EXERCISE PROMPT: Look through the records and copy each line with the string "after" in it.

(Excerpts from a dataset)
────────────────
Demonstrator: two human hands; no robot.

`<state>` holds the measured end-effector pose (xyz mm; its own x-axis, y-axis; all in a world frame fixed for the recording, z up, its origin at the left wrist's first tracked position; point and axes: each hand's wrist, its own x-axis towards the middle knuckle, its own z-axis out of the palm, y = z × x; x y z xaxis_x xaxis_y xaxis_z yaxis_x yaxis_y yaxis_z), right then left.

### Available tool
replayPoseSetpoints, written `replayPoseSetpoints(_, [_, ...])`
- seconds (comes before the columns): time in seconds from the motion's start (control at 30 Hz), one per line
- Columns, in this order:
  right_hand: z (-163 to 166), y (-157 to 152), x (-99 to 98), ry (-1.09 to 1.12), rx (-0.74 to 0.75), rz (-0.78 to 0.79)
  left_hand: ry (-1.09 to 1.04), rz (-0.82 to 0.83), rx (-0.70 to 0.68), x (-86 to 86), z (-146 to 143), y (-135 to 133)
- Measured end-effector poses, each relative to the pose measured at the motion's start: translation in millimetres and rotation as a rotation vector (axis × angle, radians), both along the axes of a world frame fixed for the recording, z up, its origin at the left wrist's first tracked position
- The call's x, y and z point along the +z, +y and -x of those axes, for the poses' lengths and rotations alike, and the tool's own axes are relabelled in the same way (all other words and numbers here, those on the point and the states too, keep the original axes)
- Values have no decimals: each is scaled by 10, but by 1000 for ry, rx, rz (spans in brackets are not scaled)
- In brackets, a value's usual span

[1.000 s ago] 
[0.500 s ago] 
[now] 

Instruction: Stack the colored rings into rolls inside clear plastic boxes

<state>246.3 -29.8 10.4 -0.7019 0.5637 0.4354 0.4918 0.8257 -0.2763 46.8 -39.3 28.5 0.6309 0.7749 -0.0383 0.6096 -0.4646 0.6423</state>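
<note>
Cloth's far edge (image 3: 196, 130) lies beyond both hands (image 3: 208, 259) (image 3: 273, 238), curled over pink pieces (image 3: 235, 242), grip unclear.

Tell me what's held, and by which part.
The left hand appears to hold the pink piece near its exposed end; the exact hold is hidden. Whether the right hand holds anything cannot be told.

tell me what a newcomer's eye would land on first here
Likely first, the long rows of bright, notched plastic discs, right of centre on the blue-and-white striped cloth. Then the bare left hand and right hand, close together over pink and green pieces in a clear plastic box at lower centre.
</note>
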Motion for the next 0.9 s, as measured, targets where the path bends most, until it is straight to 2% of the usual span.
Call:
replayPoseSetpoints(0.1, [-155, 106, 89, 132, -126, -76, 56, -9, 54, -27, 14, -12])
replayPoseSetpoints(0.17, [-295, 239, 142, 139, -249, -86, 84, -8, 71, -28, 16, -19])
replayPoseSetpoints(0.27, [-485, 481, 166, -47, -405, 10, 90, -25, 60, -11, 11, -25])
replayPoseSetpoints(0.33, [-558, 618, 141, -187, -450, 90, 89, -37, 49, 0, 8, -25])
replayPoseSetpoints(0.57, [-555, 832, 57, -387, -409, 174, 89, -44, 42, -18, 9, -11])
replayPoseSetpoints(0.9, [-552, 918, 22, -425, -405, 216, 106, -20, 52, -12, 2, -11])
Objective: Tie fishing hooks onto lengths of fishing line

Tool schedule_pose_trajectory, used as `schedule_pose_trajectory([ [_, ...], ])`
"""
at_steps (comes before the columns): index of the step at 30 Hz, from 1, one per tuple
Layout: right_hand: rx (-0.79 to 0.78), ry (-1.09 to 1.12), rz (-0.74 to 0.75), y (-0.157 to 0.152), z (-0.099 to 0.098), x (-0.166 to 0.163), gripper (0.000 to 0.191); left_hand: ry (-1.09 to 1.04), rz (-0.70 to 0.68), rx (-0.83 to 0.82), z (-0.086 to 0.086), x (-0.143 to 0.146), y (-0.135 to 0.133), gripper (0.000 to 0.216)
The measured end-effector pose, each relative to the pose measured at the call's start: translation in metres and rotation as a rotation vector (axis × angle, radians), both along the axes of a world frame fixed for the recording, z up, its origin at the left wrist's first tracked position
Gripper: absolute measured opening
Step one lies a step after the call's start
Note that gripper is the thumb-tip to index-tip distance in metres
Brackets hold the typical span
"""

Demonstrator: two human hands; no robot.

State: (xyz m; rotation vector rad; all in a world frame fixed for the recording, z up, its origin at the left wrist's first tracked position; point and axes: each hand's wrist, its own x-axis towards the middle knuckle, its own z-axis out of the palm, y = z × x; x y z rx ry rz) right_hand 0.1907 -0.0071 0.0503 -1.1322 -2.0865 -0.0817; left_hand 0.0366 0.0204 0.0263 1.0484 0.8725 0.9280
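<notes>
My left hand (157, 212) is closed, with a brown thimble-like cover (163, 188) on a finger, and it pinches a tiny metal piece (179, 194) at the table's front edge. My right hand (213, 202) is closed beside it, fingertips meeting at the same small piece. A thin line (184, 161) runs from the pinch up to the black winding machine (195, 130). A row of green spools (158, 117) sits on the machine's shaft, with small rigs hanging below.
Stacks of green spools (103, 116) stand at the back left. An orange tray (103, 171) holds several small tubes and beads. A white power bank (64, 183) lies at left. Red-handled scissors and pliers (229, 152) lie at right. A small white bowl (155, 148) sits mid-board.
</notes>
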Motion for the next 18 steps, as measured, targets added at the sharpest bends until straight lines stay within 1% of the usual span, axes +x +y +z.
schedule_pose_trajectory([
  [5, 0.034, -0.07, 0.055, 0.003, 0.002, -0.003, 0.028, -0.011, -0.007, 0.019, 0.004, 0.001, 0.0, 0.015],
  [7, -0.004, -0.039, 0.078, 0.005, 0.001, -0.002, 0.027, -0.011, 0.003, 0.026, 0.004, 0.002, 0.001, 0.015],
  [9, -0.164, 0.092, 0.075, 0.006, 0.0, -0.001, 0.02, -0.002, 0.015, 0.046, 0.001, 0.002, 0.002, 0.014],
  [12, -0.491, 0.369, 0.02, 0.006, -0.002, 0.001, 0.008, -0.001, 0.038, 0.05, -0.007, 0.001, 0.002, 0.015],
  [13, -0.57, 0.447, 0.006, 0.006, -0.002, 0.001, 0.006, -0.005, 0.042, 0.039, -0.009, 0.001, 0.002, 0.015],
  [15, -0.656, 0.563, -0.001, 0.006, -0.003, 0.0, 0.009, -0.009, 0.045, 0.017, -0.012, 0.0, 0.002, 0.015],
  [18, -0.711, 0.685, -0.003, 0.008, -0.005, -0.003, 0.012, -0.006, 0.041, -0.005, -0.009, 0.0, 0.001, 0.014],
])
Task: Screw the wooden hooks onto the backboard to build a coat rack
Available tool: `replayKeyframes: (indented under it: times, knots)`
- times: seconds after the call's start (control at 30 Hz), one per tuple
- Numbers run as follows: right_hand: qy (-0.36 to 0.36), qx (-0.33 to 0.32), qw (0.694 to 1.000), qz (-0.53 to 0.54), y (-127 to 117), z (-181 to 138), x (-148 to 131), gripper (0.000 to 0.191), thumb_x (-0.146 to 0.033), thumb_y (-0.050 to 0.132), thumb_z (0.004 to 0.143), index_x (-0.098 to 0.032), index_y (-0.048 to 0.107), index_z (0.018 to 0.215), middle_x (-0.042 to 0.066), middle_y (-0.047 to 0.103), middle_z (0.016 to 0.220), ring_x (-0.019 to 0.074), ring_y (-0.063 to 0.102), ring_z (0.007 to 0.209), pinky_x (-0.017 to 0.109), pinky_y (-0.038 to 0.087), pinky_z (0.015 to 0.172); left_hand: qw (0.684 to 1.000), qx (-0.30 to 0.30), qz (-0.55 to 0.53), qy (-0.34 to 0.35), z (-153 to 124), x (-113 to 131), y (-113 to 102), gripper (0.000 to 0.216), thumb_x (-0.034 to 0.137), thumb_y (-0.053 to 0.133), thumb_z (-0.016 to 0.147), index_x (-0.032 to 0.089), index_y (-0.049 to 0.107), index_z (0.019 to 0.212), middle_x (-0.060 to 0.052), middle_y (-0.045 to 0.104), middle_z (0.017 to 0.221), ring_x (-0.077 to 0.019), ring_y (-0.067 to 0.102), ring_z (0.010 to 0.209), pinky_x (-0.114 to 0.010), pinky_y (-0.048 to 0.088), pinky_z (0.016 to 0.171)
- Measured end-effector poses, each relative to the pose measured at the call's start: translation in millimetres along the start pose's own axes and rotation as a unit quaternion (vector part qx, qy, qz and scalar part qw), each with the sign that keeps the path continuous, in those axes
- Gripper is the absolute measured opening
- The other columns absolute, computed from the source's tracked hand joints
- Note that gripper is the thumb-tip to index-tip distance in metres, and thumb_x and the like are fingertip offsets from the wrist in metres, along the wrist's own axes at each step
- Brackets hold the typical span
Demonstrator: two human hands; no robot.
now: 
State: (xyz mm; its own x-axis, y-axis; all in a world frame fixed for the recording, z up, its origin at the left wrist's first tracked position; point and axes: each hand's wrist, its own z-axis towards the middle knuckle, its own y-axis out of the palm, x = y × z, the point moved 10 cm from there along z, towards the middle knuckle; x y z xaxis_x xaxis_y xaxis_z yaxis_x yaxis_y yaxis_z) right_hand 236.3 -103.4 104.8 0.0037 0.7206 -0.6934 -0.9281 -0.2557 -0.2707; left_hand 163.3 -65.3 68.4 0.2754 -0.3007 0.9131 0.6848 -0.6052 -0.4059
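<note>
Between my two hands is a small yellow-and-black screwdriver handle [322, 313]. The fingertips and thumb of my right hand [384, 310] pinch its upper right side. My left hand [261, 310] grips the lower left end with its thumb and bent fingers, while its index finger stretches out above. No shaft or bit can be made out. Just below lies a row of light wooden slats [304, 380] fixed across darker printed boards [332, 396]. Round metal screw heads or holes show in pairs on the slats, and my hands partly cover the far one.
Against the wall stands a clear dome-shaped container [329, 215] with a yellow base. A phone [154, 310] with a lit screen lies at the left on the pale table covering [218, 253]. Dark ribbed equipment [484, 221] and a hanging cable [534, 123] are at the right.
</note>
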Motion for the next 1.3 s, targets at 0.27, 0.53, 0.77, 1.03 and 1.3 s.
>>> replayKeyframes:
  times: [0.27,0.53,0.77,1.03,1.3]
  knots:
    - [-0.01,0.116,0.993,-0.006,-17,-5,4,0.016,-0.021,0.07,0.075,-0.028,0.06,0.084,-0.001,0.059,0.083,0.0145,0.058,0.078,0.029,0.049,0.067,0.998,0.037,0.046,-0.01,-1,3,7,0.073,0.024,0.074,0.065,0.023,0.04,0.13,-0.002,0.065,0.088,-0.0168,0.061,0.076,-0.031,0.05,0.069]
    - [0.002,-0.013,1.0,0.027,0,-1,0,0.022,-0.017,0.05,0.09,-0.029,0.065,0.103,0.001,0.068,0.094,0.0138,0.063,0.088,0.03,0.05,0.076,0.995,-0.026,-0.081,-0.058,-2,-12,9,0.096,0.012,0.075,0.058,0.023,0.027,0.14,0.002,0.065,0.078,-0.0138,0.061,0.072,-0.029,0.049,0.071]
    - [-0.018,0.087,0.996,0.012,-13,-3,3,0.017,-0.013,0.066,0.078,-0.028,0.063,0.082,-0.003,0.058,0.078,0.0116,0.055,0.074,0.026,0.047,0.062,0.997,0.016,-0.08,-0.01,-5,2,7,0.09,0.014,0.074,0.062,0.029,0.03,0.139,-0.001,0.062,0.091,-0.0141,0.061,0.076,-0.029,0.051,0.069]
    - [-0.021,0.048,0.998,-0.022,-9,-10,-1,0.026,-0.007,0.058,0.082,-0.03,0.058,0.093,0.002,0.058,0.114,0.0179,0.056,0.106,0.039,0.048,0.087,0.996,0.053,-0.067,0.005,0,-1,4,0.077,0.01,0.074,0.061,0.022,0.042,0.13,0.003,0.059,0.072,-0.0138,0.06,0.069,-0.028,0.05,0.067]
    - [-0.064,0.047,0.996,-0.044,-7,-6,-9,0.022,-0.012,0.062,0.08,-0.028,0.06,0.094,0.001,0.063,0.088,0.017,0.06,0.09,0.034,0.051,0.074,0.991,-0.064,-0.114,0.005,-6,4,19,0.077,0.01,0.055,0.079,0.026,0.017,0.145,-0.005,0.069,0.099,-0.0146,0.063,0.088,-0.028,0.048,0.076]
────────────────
EXERCISE OUTPUT:
Step one lies a step after the call's start
- times: seconds after the call's start (control at 30 Hz), one per tuple

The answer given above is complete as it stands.